What you have to do — When you transcribe the lines below, keep every word the same and leave the pictures behind.

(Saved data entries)

___

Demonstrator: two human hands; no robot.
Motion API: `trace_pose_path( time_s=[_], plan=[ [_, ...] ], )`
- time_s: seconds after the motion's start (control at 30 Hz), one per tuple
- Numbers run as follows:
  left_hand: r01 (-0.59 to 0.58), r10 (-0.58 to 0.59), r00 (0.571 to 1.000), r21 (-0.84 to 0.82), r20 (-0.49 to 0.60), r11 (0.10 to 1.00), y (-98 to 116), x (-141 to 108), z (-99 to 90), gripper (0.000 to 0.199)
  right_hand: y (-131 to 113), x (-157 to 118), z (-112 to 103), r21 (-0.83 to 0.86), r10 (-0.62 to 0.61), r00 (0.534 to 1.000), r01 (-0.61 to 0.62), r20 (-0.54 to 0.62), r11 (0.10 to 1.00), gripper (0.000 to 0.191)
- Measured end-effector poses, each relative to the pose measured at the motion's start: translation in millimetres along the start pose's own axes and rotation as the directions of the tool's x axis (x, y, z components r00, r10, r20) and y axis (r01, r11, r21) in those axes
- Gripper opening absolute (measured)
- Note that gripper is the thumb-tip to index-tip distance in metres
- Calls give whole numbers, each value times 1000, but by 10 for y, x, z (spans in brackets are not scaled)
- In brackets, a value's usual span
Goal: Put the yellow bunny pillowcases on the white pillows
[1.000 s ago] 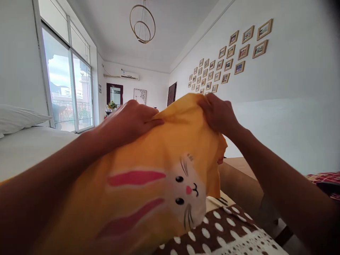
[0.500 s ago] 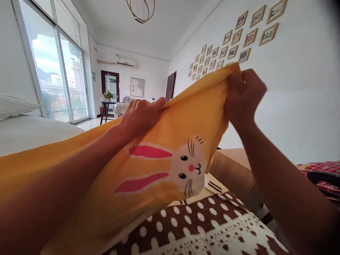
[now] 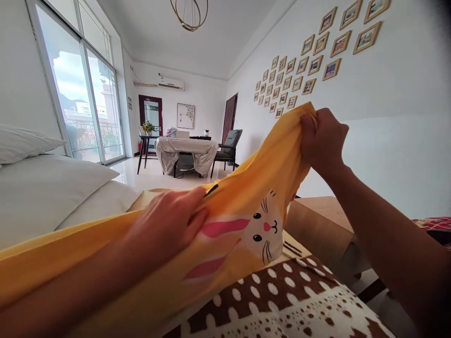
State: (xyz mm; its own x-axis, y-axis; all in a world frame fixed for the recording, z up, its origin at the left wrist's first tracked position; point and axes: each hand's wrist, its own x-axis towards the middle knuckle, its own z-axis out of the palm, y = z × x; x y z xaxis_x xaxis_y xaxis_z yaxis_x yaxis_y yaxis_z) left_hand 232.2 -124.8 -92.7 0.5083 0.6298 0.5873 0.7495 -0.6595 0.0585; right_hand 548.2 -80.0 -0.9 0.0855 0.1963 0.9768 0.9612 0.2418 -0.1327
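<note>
Yellow cloth [image 3: 260, 173]: end clutched in right hand [image 3: 326, 141]; left hand [image 3: 172, 216] laid on it, grip unclear through blur; best pulled taut.

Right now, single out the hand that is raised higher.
The right hand, closed on the peak of the yellow cloth; the left hand is lower on the same cloth.

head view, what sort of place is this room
Probably a living area or bedroom in a home: a white pillow lies at left, a brown-and-white spotted blanket spreads in front, and small framed pictures cover the right wall.
</note>
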Motion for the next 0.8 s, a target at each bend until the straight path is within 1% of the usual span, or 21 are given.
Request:
trace_pose_path(
  time_s=[0.07,0.1,0.2,0.27,0.33,0.4,0.43,0.47,0.5,0.53,0.57,0.6,0.63,0.67,0.7,0.73,0.77,0.8],
  plan=[
    [-6,15,998,133,-65,991,-157,-242,18,23,109,-3,11,-16,1,1000,-1,-1,1000,28],
    [-16,31,996,172,-82,985,-259,-348,35,24,163,-9,30,-25,-3,1000,4,5,1000,28],
    [-55,77,992,218,-95,974,-574,-604,104,25,289,-73,159,-69,14,1000,-12,27,998,26],
    [-57,88,989,252,-115,966,-745,-704,137,25,312,-171,292,-111,74,993,-63,94,992,23],
    [3,42,989,305,-141,952,-887,-719,117,26,285,-303,415,-142,121,973,-94,196,985,19],
    [104,-52,987,352,-153,930,-1023,-636,12,25,232,-422,478,-115,79,938,-42,337,992,16],
    [150,-98,983,373,-155,916,-1093,-560,-71,25,204,-458,476,-78,36,923,-6,384,997,15],
    [180,-132,980,389,-148,903,-1163,-464,-171,24,179,-470,451,-44,1,919,18,395,999,14],
    [193,-149,979,405,-138,893,-1230,-353,-279,24,155,-457,408,-24,-15,928,26,373,999,14],
    [192,-149,980,419,-134,887,-1288,-230,-389,24,132,-422,352,-17,-9,950,15,311,1000,14],
    [191,-144,979,416,-142,889,-1333,-101,-493,25,108,-372,291,-21,23,978,-19,206,1000,17],
    [200,-146,975,392,-165,898,-1362,27,-584,25,84,-316,234,-23,66,994,-64,89,998,21],
    [227,-167,967,348,-194,910,-1371,148,-661,26,63,-264,188,-16,102,995,-102,7,995,24],
    [269,-207,952,296,-226,917,-1360,253,-721,27,48,-221,157,-2,126,992,-126,-19,992,26],
    [315,-254,934,245,-252,917,-1332,336,-766,30,44,-194,143,16,138,990,-138,7,990,28],
    [355,-296,917,208,-269,911,-1288,393,-801,32,56,-183,145,29,140,988,-142,65,989,28],
    [376,-317,907,196,-278,906,-1233,423,-829,33,86,-188,160,32,138,982,-144,128,989,27],
    [377,-313,907,211,-281,902,-1171,426,-855,33,134,-206,185,28,141,975,-147,169,989,26]
  ],
)
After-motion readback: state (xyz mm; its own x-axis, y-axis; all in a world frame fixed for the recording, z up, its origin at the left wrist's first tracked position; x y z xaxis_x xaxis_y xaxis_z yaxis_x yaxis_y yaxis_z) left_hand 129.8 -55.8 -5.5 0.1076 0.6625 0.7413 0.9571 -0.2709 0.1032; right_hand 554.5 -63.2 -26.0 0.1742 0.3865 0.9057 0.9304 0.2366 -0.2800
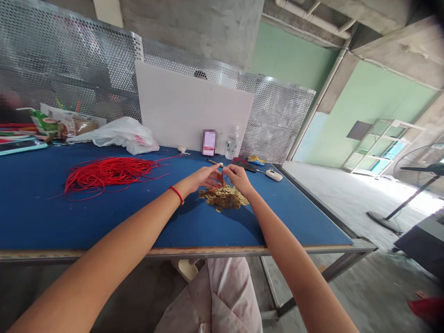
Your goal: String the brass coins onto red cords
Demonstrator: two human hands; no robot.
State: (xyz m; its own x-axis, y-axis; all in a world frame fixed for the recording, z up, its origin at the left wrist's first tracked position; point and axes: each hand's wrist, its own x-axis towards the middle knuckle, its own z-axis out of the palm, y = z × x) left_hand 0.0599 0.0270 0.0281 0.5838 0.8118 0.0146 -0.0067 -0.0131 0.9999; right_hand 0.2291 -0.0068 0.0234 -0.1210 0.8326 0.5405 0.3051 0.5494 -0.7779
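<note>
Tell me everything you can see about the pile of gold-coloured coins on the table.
The pile of coins is a low, loose heap of many thin, round, brass-coloured pieces, apparently metal; some seem to have a hole in the middle. They overlap at varied angles, with a few straying at the edges. The heap lies on the blue tabletop, beneath the left hand and right hand; whether fingers touch it is unclear.

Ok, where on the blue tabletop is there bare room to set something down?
Widest free patch: the blue tabletop between the red cords, left forearm and front edge. Another patch lies right of the right forearm, in front of the white gadget. Crowded: the back, with plastic bag, phone and bottle, and around the coins by the left hand and right hand.
</note>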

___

Response —
Demonstrator: two human hands; no robot.
Motion API: `trace_pose_path( time_s=[_], plan=[ [_, ...] ], )`
- time_s: seconds after the motion's start (control at 30 Hz), one per tuple
- Numbers run as follows:
  left_hand: r01 (-0.59 to 0.58), r10 (-0.58 to 0.59), r00 (0.571 to 1.000), r21 (-0.84 to 0.82), r20 (-0.49 to 0.60), r11 (0.10 to 1.00), y (-98 to 116), x (-141 to 108), z (-99 to 90), gripper (0.000 to 0.199)
  right_hand: y (-131 to 113), x (-157 to 118), z (-112 to 103), r21 (-0.83 to 0.86), r10 (-0.62 to 0.61), r00 (0.534 to 1.000), r01 (-0.61 to 0.62), r20 (-0.54 to 0.62), r11 (0.10 to 1.00), gripper (0.000 to 0.191)
- Measured end-effector poses, each relative to the pose measured at the motion's start: translation in millimetres along the start pose's own axes and rotation as the directions of the tool's x axis (x, y, z components r00, r10, r20) and y axis (r01, r11, r21) in those axes
- Gripper opening absolute (measured)
- Note that gripper is the thumb-tip to index-tip distance in metres
- Calls give whole numbers, each value times 1000, but by 10 for y, x, z (spans in brackets are not scaled)
- In brackets, a value's usual span
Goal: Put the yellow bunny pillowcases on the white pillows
[1.000 s ago] 
[0.500 s ago] 
[now] 
State: (xyz mm; its own x-axis, y-axis; all in a world frame fixed for the recording, z up, its origin at the left wrist's first tracked position; point and axes: each hand's wrist, its own x-axis towards the middle knuckle, its own z-axis out of the palm, y = z × x; x y z xaxis_x xaxis_y xaxis_z yaxis_x yaxis_y yaxis_z) left_hand 232.2 -124.8 -92.7 0.5083 0.6298 0.5873 0.7495 -0.6595 0.0585; right_hand 548.2 -80.0 -0.9 0.0855 0.1963 0.9768 0.9612 0.2418 -0.1327
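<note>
Yellow cloth [image 3: 260, 173]: end clutched in right hand [image 3: 326, 141]; left hand [image 3: 172, 216] laid on it, grip unclear through blur; best pulled taut.

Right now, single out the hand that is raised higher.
The right hand, closed on the peak of the yellow cloth; the left hand is lower on the same cloth.

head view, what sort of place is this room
Probably a living area or bedroom in a home: a white pillow lies at left, a brown-and-white spotted blanket spreads in front, and small framed pictures cover the right wall.
</note>
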Motion for the next 0.8 s, a target at each bend until the straight path is within 1% of the usual span, or 21 are given.
Request:
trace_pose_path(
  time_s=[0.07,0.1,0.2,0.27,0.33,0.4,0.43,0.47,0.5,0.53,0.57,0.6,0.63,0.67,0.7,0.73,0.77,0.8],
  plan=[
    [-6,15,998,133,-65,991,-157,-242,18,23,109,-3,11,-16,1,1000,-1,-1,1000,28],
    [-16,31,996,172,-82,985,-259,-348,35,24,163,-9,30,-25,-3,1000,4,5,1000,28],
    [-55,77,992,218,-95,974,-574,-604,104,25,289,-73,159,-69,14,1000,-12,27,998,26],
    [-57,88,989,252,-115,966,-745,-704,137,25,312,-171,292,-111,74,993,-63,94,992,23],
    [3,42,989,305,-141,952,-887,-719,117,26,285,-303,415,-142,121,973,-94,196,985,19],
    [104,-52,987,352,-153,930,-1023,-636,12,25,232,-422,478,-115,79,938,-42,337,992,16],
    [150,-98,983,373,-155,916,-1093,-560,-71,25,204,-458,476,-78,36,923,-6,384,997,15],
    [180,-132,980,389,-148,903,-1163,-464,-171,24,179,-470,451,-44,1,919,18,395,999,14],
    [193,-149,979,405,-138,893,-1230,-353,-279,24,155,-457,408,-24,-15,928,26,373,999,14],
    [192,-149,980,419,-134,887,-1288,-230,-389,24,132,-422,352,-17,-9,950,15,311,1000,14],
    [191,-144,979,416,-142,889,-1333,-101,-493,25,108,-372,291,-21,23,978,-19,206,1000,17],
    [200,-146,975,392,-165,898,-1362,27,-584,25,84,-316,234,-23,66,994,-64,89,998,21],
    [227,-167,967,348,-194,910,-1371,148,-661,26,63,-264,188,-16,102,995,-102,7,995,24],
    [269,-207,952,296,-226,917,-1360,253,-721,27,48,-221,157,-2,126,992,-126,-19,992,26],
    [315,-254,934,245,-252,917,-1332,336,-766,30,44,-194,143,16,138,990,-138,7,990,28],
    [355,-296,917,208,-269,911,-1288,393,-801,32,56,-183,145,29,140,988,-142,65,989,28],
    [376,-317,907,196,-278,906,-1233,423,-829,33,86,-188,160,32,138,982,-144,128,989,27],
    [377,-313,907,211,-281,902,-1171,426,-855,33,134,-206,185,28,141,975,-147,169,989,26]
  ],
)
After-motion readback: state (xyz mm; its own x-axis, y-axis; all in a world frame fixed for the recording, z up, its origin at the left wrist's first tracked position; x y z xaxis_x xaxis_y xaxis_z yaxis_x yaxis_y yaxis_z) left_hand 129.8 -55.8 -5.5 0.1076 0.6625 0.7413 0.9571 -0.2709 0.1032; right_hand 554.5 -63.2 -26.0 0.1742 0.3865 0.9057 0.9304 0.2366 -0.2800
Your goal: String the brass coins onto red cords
Demonstrator: two human hands; no robot.
State: (xyz m; its own x-axis, y-axis; all in a world frame fixed for the recording, z up, its origin at the left wrist's first tracked position; point and axes: each hand's wrist, its own x-axis towards the middle knuckle, its own z-axis out of the palm, y = z × x) left_hand 0.0599 0.0270 0.0281 0.5838 0.8118 0.0146 -0.0067 -0.0131 0.9999; right_hand 0.2291 -0.0068 0.0234 -0.1210 0.8326 0.5405 0.3051 0.5494 -0.7779
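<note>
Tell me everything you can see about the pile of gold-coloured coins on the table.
The pile of coins is a low, loose heap of many thin, round, brass-coloured pieces, apparently metal; some seem to have a hole in the middle. They overlap at varied angles, with a few straying at the edges. The heap lies on the blue tabletop, beneath the left hand and right hand; whether fingers touch it is unclear.

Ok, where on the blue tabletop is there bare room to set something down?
Widest free patch: the blue tabletop between the red cords, left forearm and front edge. Another patch lies right of the right forearm, in front of the white gadget. Crowded: the back, with plastic bag, phone and bottle, and around the coins by the left hand and right hand.
</note>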

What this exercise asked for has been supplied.